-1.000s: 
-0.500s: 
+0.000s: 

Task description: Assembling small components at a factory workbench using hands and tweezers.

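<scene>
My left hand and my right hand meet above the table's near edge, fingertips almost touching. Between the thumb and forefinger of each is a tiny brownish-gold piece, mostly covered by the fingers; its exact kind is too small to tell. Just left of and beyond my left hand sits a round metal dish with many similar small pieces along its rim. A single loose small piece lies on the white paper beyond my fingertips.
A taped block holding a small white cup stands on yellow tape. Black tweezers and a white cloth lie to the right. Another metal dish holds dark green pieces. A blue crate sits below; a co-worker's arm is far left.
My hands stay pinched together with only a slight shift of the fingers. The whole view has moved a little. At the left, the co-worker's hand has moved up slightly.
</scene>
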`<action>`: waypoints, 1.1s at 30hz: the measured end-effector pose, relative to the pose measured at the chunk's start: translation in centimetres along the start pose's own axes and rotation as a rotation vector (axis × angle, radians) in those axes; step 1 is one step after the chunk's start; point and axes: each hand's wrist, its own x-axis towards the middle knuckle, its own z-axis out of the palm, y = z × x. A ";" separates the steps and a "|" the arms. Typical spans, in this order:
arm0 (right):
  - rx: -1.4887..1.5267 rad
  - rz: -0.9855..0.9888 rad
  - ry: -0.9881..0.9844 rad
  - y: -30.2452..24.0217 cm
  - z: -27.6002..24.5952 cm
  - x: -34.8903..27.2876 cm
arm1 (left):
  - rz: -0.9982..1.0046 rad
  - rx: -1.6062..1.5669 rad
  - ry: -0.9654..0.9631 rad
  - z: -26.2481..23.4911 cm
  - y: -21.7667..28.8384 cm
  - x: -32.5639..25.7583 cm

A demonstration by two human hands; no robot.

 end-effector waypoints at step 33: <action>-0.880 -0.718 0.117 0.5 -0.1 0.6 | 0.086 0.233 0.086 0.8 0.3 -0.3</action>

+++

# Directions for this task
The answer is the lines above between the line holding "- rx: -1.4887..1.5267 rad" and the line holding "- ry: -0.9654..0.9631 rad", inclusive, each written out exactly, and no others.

# Task result
  - rx: -1.4887..1.5267 rad
  - rz: -0.9855..0.9888 rad
  - ry: -0.9881..0.9844 rad
  - y: -30.2452..24.0217 cm
  - z: -27.6002..24.5952 cm
  - x: -34.8903..27.2876 cm
arm1 (left):
  - rz: -0.9982..1.0046 rad
  - rx: -1.6062..1.5669 rad
  - ry: -0.9654..0.9631 rad

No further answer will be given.